Ia tahu dagangan hari ini mungkin hanya “cukup”. Tapi cukup pun, bila dibagi, bisa terasa lapang. Setelah menata porsi di kotak-kotak, Retna menyisihkan empat bungkus. Ia sudah hafal jam kedatangan anak-anak yang suka memulung botol plastik di sekitar flyover: Duru, Lintang, Ara, dan Saman. “Yang ini sedekah,” gumamnya, lebih kepada dirinya sendiri. “Biar perut kalian ikut sarapan bersama matahari.”
Di ujung lain kota, Jayeng merapatkan jaket hijau lusuhnya.

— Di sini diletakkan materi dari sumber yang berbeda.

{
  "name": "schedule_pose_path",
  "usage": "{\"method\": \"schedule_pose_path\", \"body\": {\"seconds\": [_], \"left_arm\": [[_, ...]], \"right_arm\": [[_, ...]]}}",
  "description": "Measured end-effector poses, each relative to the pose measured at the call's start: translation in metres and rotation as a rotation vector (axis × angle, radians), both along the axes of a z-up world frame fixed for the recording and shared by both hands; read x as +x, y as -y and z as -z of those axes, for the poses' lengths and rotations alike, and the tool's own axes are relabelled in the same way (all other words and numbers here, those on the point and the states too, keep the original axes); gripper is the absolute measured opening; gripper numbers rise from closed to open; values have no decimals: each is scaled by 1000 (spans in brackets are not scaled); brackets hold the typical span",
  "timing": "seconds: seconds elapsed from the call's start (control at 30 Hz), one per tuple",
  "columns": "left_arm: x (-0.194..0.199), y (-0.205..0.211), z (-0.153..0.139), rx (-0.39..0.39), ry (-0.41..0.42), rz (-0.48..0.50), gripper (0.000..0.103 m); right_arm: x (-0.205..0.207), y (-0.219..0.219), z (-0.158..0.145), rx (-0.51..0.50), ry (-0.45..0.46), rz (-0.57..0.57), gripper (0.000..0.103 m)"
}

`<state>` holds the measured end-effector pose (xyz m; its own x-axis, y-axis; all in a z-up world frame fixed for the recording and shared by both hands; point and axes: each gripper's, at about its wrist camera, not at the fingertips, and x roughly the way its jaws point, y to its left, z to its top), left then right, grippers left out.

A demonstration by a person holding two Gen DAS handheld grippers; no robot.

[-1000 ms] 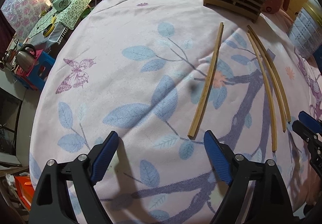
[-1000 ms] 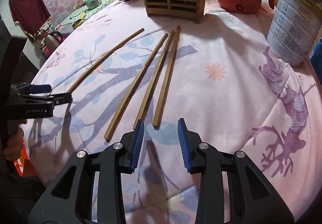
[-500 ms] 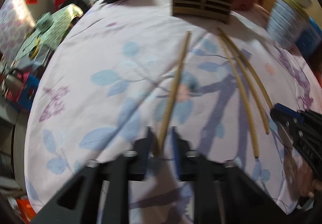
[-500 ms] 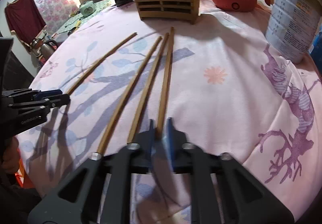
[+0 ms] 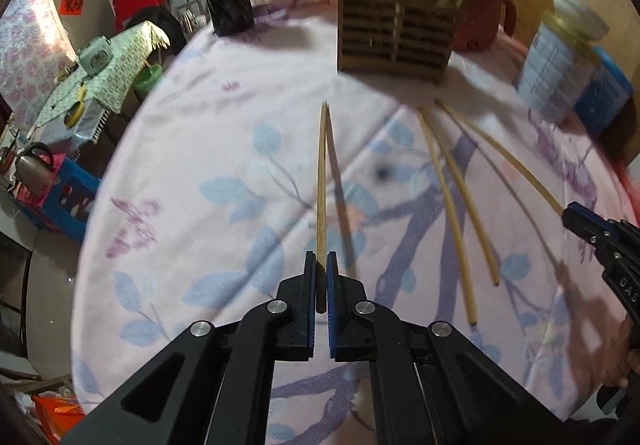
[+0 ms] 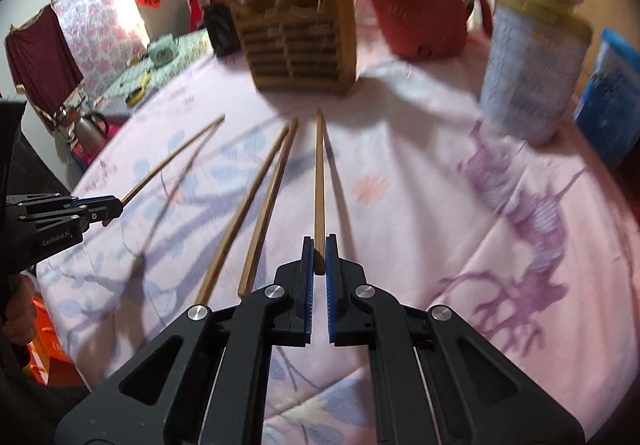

Ia merapikan helm dengan gerak yang terbiasa, menyalakan aplikasi, lalu menghela napas. Setiap hari ia berputar seperti jarum jam: antar-jemput dari stasiun ke perkantoran, dari kos-kosan ke rumah sakit, dari halte bus ke kedai kopi. Kadang ia berpikir hidupnya seperti peta digital: garis biru yang memaksa patuh pada instruksi, “belok kanan dua ratus meter lagi”.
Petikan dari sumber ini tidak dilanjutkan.